His final victory depends on convincing one and all of what has long been rumored: that the souls of all the clacksmen who died doing their dangerous jobs on the towers because Gilt didn't do what was needed to keep them safe (it cost too much money) live on in the "overhead." They are now living messages that shunt eternally through the network unseen, for free. Moist enlists the aid of three outlaw clacksmen, "Mad Al and the boys," to bring one of these supposed hidden messages to light, thereby revealing the truth and incriminating Gilt and his cronies. The world wants to believe that these really were utterances of the disembodied dear departed, and Moist lets them go on believing it.

Toward the conclusion of the book, we get this exchange between Adora and Moist:

A quiet voice from the doorway behind him said: "Mad Al and the boys told me what you did."

"Oh," said Moist, not turning around. She'll be lighting a cigarette, he thought.

"It wasn't a nice thing to do," Adora Belle Dearheart went on, in the same level tone.

"There wasn't a nice thing that would work," said Moist.

"Are you going to tell me that the ghost of my brother put the idea in your head?" she said.

"No, I dreamed it up myself," said Moist.

"Good. If you'd tried that, you'd be limping for the rest of your life, believe me." [She is referring to the damage she could do with her stiletto heels.]

"Thank you," said Moist leadenly. "It was just a lie I knew people wanted to believe. Just a lie. It was a way to keep the Post Office going and get the Grand Trunk [the clacks network] out of Gilt's hands. You'll probably get it back, if you want it. You and all the other people Gilt swindled. I'll help, if I can. But I don't want thanking."

He felt her draw nearer.

"It's not a lie," she said. "It's what ought to have been true. It pleased my parents."

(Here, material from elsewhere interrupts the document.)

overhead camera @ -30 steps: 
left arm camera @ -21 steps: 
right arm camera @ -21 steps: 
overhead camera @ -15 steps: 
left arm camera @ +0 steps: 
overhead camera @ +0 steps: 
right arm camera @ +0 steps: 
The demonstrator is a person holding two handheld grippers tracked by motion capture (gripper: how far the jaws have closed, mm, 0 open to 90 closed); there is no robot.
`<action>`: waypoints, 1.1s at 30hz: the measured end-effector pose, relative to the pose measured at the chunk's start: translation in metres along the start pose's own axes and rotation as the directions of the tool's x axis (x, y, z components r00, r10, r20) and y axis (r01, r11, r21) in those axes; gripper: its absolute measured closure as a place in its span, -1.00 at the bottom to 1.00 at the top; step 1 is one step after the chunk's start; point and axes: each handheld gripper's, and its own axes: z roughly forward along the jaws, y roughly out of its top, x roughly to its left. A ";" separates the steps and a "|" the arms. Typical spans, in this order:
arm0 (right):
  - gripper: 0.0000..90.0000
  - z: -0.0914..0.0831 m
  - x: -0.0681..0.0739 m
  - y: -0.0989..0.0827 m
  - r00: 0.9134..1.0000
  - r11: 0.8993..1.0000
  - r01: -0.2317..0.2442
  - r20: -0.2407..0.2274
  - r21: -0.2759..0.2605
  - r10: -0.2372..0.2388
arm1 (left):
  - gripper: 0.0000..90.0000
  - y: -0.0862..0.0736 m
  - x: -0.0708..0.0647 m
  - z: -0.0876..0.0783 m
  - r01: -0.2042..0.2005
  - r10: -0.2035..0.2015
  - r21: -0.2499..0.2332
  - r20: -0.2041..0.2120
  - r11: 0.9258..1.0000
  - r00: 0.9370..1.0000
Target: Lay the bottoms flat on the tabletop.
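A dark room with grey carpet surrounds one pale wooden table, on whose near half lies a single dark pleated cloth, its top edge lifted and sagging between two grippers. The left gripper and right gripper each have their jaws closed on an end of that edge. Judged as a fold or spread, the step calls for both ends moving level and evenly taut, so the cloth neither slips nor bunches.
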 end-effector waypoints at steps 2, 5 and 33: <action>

"Do they think it's true?"

"They don't want to think it isn't."

No one does. I can't stand this, Moist thought. "Look, I know what I'm like," he said. "I'm not the person everyone thinks I am. I just wanted to prove to myself I'm not like Gilt. More than a hammer, you understand [in the same way that a golem is now more than his former identity as a mere tool]? But I'm still a fraud by trade. I thought you knew that. I can fake sincerity so well that even I can't tell. I mess with people's heads —"

"You're fooling no one but yourself," said Miss Dearheart, and reached for his hand.

...

He let the golden glow rise. He'd fooled them all, even her. But the good bit was that he could go on doing it, he didn't have to stop. All he had to do was remind himself, every few months, that he could quit anytime. Provided he knew he could, he'd never have to. And there was Miss Dearheart, without a cigarette in her mouth, only a foot away. He leaned forward —

Words that "ought to have been true," words that generate belief and hope, are true, even if they're lies. People that utter such words and back them up with deeds are saviors, even if they're frauds. Impossible things like gods' interventions and souls that live on in the "overhead" are possible, even though they're ridiculous.

To me, who am going through a bit of a dark night of the soul in terms of my religious stance, those profound messages that flip cynicism into faith are immensely cheering.